1. Equipment needed-- Equipment needed– There are several ways in which to cut the foam in a pelican case and I have tried most of them. Pelican recommends the use of an electric carving knife...and that method works but leaves crude cuts that are far from professional. I have also cut cases using just a razor (drywall) knife but again these results are even more crude and were not satisfactory for me. I would love to have the money to buy a cnc machine made to cut foam...but that is way out of my price range for no more cases than I cut.
- Cutting Frame-- Cutting Frame– The option I have found that I really like and works great is a homemade hot wire cutter. I just made a simple wooden frame and attached a cheap ($5) cutting board to allow the foam to slide smoothly. It is very crude...but works very well.
- Transformer– Next you will need a transformer. I have a variable transformer but the only reason is because that is what I had laying around. I use it at 9v and 1a. Any transformer from any electronics that is close to that range will work fine. 12v 1a is too much and will melt the wire. To use the transformer, cut the end off of the wire and split the two wires. One wire will be attached to the top of your cutting frame and one to the bottom of the cutting frame.
- Wire-- There are a few options here. When I first started I used Woodland Scenics replacement wire and it works well and will cut several cases. It comes in a 4' section and costs about $5.50 and is long enough to make several cutting wires for your frame. It can be found here... I cut cases for a lot of friends and several cases for myself...so after buying the 4' sections several times I finally broke down and bought a 100' roll. The 100' roll will probably last the rest of my life. It is Kanthal 30ga wire with 8.36 Ohms/ft resistance. It costs about $15 (right now it is $4.50 shipped!!!). It can be found here... Other options I have tried that haven’t worked are guitar string (breaks about three times cutting one case), copper wire (too soft...melts quickly), or other standard wire. It needs to be resistance wire.
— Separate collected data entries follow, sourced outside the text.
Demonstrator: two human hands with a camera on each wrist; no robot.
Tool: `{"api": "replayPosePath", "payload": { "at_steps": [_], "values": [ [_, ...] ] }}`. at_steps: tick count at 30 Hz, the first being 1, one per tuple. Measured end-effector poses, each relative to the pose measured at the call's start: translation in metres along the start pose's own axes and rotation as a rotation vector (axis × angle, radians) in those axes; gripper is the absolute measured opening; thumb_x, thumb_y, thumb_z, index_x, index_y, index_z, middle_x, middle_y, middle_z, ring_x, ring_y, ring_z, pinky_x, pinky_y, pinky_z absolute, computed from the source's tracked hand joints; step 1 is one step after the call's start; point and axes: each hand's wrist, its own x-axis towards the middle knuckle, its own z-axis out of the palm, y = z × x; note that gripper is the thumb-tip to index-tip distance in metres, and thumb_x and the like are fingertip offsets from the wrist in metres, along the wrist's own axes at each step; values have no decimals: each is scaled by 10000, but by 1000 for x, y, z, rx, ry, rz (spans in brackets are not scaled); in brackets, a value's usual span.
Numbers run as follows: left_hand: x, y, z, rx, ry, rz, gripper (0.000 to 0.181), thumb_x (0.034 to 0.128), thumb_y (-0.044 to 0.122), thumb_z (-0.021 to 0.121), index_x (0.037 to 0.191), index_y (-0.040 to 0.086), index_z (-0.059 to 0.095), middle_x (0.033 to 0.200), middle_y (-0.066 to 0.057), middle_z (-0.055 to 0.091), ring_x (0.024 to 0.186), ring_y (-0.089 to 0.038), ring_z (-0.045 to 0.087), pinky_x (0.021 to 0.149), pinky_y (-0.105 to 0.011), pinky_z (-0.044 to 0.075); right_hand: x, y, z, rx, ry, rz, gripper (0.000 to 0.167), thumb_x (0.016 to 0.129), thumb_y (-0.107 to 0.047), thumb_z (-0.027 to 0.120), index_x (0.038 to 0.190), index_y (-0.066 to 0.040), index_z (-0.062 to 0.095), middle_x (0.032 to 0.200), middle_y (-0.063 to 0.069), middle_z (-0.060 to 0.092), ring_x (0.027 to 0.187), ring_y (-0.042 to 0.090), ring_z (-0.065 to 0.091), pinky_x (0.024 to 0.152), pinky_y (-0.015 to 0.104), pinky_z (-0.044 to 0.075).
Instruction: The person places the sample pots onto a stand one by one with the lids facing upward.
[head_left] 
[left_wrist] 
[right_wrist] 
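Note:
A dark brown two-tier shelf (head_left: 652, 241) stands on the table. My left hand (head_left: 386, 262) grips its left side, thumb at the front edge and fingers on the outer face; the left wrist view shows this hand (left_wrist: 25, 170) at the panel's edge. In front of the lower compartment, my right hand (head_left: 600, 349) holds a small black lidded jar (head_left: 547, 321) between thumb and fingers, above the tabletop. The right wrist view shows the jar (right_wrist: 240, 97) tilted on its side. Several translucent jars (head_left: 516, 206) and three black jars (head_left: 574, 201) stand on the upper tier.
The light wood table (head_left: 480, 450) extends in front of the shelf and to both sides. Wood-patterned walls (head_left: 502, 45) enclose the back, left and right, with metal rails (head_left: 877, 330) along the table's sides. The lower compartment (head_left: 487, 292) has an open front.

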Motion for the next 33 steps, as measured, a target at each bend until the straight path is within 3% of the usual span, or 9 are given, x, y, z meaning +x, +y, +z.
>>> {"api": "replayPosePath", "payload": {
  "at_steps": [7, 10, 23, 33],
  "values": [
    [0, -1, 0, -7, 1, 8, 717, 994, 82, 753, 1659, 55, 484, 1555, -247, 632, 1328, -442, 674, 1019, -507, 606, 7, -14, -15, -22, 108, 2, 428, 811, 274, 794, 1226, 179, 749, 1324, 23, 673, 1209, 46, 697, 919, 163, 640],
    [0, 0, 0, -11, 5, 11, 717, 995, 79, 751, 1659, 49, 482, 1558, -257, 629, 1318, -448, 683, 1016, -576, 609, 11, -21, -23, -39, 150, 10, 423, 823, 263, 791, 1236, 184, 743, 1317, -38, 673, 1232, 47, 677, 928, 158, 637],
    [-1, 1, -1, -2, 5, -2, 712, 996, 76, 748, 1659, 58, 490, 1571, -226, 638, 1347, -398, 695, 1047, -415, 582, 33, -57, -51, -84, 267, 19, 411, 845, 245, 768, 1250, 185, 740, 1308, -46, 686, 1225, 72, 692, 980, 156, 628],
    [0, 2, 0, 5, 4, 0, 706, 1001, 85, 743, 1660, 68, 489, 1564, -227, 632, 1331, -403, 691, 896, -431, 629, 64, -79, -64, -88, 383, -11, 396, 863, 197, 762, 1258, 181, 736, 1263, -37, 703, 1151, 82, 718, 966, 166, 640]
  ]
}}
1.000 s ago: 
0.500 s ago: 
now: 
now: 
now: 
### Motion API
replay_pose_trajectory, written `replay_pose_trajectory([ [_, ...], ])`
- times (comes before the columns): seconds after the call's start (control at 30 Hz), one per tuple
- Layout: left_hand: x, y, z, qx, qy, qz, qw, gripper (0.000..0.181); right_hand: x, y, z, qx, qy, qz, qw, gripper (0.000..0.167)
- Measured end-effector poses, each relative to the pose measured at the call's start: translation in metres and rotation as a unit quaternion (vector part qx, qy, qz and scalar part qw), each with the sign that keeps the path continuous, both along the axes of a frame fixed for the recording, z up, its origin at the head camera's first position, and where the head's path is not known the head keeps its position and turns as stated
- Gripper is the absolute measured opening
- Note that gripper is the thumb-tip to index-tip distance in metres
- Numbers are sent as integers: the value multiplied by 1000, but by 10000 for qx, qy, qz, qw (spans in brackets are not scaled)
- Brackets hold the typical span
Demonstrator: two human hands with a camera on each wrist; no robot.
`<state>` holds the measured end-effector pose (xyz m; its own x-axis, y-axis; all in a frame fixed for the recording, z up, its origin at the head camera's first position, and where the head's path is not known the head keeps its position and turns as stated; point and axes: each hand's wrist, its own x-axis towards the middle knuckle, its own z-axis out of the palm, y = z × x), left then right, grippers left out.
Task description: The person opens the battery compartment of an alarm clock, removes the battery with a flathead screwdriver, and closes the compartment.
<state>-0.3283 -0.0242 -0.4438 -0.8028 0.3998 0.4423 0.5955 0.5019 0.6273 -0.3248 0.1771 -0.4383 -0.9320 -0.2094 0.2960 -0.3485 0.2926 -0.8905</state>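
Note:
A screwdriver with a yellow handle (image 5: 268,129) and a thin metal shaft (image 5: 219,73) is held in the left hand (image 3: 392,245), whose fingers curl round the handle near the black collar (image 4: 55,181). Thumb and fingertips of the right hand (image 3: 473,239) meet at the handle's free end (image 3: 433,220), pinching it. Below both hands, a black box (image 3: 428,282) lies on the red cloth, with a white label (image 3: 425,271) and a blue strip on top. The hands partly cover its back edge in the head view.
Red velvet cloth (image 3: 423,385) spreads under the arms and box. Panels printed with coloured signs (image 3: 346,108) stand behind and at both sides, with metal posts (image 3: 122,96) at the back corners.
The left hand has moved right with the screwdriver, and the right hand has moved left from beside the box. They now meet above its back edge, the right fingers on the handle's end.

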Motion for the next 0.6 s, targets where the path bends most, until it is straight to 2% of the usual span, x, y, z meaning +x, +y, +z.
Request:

- Xacto knife-- This one is not absolutely necessary, but there are often small cuts that need to be made that are easier with an exacto knife than with the wire cutter. There are sometimes places where the wire cutter can’t get to that an exacto knife can. Rule of thumb here is that if the exacto knife cannot reach all the way through the foam you are trying to cut then use the wire. If it is a small corner or something the knife will work.
- Needle-- a needle is very handy in threading the wire through the foam. I made one out of a piece of coat hanger. It is simple but effective
- Glue-- After all the foam is cut it is helpful to glue the foam together. I prefer to glue the top foam in the case and the middle and bottom foam together. If I want to carry a different rifle in the case I can switch out the middle and bottom foam as a set with another set of middle/bottom foam. I have used a few different adhesives and these are the best options I have found. If you are cutting a pistol case or only one rifle case then the 3M Super 77 works well. It can be found here... If you are gluing multiple rifle cases then you are going to go through a lot of adhesive and will want something else. More often than not I use standard contact cement. It works well with the foam and I have never had it turn loose when applied properly. The down side to contact cement is the smell. You don’t want to do this in the house and it will take a couple of weeks before the smell is mostly out of your case...but I can live with the smell for as well as it works.